WHAT TO PRODUCE> Within the listing below, how many lines hold the string "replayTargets"? Only the number should be given.

************

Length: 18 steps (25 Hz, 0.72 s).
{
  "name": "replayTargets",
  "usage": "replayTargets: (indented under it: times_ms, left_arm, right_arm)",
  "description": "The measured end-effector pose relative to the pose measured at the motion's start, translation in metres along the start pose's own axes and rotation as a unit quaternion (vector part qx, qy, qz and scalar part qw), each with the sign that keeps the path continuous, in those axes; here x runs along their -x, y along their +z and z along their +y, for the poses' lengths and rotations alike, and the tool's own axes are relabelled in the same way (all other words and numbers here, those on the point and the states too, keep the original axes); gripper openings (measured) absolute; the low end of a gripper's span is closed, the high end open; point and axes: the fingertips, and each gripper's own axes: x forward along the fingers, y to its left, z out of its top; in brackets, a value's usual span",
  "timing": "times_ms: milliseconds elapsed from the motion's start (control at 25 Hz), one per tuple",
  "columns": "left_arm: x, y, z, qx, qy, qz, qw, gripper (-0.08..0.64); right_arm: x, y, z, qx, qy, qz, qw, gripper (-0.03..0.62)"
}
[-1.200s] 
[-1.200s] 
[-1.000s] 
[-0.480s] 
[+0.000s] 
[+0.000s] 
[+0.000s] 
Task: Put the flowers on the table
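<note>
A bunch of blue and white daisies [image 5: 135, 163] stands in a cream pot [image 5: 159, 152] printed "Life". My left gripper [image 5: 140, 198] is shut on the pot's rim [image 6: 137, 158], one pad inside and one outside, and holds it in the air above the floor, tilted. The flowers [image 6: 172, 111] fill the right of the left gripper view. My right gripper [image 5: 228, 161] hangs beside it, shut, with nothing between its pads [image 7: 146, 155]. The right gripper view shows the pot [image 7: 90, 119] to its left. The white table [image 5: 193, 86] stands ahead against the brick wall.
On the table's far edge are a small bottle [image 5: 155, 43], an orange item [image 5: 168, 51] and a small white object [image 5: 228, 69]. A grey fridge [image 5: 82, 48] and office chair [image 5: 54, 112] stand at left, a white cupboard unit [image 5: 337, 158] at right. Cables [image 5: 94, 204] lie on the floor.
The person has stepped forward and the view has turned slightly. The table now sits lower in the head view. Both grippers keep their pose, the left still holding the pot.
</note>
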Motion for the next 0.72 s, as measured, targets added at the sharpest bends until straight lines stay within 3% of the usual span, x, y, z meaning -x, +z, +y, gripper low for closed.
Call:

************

TASK RESULT> 2